Data extracted from a collection:
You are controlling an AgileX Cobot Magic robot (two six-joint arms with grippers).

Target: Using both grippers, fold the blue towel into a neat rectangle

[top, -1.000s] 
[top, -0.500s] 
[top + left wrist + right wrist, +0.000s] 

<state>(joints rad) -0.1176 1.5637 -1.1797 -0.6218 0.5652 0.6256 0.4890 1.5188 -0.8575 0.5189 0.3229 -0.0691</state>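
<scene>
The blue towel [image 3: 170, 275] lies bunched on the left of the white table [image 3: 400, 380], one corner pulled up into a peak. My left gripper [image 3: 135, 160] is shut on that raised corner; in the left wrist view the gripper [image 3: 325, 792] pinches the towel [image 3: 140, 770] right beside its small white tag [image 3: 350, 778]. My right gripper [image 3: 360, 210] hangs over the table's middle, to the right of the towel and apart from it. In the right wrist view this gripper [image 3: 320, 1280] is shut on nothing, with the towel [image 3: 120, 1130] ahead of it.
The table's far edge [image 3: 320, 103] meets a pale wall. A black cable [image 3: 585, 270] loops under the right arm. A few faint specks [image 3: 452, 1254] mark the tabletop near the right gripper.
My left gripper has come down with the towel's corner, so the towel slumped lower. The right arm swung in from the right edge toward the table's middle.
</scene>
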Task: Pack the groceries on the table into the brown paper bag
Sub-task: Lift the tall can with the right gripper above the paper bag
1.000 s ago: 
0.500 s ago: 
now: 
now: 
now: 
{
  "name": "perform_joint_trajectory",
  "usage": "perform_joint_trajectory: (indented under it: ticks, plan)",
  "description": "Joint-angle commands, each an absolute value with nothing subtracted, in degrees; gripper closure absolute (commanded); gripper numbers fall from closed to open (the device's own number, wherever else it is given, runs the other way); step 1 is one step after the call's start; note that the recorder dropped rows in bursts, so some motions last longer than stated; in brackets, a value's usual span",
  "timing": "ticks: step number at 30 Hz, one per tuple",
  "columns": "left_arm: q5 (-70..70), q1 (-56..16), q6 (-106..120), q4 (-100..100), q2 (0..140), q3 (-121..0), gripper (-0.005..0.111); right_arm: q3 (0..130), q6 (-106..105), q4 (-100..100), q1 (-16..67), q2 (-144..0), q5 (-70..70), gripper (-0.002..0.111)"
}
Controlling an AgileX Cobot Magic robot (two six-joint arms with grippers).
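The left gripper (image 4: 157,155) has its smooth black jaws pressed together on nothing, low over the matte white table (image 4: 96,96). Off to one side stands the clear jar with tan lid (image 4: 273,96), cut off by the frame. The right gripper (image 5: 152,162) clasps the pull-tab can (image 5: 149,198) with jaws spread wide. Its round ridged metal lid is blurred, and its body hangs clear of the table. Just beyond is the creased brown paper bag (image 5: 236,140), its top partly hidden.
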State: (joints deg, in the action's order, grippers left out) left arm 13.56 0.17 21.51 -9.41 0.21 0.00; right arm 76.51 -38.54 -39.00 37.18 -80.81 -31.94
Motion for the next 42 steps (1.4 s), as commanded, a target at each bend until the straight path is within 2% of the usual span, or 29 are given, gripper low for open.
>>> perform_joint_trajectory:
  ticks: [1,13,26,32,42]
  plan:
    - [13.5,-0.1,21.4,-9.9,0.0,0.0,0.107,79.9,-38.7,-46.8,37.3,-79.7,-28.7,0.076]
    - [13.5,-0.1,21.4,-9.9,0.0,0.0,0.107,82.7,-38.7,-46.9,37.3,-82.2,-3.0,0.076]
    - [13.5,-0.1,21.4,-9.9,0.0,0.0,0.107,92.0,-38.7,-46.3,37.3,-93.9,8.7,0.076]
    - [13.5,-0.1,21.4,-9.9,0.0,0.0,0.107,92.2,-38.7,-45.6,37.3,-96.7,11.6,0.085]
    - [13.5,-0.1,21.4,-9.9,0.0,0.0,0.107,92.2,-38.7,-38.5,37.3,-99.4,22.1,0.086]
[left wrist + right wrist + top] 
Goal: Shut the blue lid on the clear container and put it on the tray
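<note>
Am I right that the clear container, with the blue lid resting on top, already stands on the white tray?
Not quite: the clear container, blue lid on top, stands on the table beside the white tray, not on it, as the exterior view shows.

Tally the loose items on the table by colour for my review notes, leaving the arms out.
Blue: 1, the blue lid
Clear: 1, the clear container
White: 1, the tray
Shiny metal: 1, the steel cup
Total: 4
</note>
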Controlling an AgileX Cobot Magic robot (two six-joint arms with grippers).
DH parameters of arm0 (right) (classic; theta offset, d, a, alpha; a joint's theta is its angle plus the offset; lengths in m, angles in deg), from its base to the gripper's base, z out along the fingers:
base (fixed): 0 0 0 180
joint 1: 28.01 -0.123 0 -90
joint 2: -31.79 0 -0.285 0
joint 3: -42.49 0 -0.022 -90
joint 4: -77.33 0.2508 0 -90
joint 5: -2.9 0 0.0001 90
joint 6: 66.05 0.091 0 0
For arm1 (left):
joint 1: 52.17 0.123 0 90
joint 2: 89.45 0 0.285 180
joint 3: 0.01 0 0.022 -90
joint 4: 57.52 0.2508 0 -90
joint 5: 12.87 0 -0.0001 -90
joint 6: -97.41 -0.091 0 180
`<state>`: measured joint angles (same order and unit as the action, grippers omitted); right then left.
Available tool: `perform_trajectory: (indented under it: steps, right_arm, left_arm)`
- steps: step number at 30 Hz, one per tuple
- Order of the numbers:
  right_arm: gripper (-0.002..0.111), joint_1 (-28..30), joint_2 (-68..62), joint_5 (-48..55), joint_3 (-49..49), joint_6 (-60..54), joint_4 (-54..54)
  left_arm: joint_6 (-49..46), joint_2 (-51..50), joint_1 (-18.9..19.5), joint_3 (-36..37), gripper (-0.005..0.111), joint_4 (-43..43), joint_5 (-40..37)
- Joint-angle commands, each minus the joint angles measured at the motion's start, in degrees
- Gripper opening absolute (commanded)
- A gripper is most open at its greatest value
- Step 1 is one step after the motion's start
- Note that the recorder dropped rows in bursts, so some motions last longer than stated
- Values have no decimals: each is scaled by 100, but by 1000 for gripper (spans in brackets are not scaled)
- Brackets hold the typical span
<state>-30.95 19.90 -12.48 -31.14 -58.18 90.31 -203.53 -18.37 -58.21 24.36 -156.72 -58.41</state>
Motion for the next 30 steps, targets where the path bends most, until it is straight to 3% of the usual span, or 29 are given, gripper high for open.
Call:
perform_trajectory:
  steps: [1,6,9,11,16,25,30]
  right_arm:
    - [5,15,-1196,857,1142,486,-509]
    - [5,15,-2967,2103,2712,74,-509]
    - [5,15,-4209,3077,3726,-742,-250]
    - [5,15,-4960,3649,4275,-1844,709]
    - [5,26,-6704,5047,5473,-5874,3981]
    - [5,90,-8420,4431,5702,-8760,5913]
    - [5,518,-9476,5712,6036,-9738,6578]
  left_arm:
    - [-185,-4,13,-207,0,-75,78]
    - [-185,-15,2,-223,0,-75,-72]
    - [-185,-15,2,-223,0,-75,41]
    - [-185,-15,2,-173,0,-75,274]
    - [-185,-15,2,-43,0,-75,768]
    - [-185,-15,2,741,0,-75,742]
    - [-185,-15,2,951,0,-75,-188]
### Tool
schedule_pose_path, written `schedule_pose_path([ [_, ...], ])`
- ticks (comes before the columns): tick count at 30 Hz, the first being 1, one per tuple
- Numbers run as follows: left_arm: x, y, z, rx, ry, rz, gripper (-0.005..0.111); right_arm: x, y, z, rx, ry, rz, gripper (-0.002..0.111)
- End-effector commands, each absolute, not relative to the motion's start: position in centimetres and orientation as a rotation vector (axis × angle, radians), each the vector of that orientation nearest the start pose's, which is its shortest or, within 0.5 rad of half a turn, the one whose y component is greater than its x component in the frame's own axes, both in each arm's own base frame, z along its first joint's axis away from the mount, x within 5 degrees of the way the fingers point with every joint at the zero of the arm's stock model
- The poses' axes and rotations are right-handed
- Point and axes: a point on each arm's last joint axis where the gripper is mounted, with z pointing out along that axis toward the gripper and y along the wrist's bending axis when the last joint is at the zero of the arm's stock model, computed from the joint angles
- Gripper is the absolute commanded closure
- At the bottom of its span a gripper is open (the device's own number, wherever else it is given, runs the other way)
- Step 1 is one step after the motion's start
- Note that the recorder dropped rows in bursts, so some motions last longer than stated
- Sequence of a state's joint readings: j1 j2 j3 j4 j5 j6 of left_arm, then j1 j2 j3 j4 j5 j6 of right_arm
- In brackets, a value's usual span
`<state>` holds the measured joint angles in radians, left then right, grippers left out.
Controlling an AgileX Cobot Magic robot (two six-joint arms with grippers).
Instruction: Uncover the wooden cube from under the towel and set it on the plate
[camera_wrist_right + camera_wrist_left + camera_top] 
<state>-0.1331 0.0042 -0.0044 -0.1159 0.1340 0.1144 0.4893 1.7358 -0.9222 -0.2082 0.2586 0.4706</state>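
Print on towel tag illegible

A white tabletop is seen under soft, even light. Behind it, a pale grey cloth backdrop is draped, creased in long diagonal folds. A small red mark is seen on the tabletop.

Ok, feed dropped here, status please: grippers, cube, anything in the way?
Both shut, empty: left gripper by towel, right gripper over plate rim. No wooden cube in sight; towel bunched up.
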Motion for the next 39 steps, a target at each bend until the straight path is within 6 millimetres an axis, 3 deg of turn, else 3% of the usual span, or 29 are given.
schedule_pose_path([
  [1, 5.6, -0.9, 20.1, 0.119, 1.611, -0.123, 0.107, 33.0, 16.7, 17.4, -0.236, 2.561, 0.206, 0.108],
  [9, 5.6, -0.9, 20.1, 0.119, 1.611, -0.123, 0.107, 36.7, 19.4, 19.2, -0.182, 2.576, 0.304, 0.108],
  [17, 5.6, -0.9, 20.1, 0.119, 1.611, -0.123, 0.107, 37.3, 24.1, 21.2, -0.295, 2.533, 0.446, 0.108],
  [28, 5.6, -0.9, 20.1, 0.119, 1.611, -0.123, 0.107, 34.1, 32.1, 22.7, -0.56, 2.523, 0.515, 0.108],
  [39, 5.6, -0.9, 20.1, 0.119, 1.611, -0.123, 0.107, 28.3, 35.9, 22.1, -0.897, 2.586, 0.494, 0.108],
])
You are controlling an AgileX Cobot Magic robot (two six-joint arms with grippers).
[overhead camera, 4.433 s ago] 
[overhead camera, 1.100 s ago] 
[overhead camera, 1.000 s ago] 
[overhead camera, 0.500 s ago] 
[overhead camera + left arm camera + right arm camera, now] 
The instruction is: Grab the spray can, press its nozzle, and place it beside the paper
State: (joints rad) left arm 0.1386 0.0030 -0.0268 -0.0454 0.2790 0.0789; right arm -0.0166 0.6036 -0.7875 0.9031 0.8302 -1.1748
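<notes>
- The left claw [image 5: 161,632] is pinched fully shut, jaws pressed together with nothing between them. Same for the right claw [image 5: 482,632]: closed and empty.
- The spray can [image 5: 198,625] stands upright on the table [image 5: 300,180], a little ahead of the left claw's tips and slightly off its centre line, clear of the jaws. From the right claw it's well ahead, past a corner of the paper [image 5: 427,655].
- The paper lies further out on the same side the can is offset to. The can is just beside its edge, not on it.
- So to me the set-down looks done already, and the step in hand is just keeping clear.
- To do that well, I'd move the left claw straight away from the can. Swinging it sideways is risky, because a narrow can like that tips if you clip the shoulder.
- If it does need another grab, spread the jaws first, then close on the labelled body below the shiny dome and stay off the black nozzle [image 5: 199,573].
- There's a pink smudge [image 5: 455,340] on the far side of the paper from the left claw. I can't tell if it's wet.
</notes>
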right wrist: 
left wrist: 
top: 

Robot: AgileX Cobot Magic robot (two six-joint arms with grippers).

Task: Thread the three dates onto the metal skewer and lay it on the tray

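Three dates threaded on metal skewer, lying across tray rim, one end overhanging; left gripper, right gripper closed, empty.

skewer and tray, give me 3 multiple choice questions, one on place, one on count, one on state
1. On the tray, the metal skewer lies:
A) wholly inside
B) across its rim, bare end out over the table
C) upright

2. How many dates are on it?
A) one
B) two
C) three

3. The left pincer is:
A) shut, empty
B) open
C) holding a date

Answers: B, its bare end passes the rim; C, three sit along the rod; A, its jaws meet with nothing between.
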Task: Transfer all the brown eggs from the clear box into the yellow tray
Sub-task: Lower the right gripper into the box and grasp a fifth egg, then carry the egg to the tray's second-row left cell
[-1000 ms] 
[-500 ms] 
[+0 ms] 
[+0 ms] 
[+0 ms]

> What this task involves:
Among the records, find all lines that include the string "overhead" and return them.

> Finished task:
[overhead camera, 4.433 s ago] 
[overhead camera, 1.100 s ago] 
[overhead camera, 1.000 s ago] 
[overhead camera, 0.500 s ago] 
[overhead camera + left arm camera + right arm camera, now] 

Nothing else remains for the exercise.